Fotis Balopoulos
- Sticker of Fotis Balopoulos with AEK Athens

Personal information
- Full name: Fotios Balopoulos
- Date of birth: 17 December 1943
- Place of birth: Korydallos, Greece
- Date of death: 3 November 2012 (aged 68)
- Place of death: Porto Rafti, Greece
- Positions: Defender; midfielder;

Youth career
- 1955–1958: Enosi Korydallos
- 1958–1960: Proodeftiki

Senior career*
- Years: Team / Apps / (Gls)
- 1960–1964: Proodeftiki
- 1964–1970: AEK Athens / 125 / (2)
- 1970–1972: Vyzas Megara
- 1972–1973: Atromitos / 32 / (0)
- 1974–1975: Machi Marathonas

International career
- 1965–1969: Greece / 10 / (0)

Managerial career
- 1978–1979: Oropos

= Fotis Balopoulos =

Greek footballer (1943–2012)

Fotis Balopoulos (Φώτης Μπαλόπουλος; 17 December 1943 – 3 November 2012) was a Greek professional footballer who played as a defender.

==Club career==
Balopoulos started playing football in 1955, at his neighborhood club Enosi Korydallos and in 1958 he was transferred to Proodeftiki.
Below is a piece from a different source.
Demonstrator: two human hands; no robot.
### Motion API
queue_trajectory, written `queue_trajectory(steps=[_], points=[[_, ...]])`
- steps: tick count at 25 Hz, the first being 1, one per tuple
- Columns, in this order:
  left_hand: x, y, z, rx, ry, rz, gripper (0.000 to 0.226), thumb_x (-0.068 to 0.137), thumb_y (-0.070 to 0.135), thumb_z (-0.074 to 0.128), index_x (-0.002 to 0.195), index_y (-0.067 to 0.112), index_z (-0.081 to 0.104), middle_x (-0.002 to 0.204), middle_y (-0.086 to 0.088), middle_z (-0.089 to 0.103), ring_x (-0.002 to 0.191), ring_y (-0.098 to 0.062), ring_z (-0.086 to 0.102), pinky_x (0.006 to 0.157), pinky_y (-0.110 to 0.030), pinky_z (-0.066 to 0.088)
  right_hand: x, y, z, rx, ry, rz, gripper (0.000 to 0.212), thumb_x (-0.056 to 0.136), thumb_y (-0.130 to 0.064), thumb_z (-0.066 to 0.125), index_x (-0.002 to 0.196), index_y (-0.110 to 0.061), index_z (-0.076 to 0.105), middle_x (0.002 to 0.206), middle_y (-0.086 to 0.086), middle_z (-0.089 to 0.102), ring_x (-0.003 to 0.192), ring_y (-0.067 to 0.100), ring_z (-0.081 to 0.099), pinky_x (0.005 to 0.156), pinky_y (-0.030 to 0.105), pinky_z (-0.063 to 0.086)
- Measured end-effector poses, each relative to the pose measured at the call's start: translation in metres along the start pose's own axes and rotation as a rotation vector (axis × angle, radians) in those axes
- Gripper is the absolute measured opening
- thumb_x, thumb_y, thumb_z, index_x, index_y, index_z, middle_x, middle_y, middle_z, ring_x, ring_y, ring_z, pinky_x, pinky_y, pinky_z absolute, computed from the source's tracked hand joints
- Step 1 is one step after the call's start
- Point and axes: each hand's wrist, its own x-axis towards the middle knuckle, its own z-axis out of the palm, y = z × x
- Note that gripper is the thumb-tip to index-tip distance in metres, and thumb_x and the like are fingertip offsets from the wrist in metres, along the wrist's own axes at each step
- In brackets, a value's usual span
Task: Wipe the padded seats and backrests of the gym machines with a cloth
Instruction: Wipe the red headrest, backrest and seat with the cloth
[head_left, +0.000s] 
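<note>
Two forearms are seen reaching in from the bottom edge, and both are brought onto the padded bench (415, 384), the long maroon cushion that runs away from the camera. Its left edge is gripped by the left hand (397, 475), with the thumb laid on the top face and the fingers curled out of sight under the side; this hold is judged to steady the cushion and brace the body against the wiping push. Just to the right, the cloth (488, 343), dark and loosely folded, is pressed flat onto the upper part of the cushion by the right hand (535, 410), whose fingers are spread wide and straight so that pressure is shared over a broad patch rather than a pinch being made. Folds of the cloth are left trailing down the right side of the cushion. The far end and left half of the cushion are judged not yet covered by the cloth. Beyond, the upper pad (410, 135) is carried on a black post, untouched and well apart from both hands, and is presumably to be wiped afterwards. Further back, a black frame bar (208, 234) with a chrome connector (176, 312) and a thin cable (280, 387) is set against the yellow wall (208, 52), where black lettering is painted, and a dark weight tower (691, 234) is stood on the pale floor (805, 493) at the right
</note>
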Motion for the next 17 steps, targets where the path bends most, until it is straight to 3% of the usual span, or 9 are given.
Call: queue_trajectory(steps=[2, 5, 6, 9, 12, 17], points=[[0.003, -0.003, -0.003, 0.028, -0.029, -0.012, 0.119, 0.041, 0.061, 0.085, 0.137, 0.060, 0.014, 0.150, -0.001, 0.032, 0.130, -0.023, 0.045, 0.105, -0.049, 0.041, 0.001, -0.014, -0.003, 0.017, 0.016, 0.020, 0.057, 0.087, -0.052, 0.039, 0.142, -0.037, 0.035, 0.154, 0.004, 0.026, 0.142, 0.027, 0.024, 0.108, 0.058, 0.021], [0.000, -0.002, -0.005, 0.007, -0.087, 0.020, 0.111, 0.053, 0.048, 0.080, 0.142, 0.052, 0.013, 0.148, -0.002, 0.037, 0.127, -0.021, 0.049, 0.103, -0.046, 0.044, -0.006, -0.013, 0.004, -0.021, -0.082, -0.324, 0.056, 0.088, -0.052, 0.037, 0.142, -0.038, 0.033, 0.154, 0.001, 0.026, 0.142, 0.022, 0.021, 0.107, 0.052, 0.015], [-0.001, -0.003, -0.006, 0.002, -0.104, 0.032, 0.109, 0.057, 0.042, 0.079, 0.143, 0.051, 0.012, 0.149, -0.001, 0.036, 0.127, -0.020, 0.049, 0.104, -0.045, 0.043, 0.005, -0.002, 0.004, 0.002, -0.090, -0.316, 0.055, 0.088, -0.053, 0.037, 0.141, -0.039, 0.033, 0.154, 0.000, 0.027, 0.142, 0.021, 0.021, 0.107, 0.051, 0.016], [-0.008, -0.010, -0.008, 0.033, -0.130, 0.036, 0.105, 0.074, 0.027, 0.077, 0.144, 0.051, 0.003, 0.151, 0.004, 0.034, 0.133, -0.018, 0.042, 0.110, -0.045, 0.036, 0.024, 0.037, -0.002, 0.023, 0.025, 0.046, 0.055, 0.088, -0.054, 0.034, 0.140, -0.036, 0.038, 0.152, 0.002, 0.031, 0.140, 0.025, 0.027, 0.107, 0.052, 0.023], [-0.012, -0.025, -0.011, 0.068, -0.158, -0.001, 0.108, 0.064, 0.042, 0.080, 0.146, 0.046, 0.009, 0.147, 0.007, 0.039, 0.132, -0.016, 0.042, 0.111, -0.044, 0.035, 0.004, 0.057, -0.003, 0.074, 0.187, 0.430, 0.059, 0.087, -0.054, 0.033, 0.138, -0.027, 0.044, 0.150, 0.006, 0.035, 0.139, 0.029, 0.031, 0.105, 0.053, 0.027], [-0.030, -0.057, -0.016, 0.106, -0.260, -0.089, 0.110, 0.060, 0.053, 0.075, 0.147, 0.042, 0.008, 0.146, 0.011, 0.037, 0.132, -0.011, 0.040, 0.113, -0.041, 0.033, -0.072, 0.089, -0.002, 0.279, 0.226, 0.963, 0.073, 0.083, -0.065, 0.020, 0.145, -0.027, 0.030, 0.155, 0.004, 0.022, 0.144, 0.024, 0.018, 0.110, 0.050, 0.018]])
He made his debut in 1960 in a play-off match against Iraklis. Balopoulos could compete in several positions in defense, midfield and attack. At Proodeftiki, he started playing as a striker, but later he was established as mainly a centre-back, but he was also used as a midfielder. He competed at both first and second national division and had a successful spell, attracting the interest of the Olympiacos, Panathinaikos and AEK Athens. In the summer of 1964, AEK were searching for a replacement for Giannis Marditsis and on 31 July they signed Balopoulos for a fee of 450,000 drachmas and Aris Tsachouridis as an exchange.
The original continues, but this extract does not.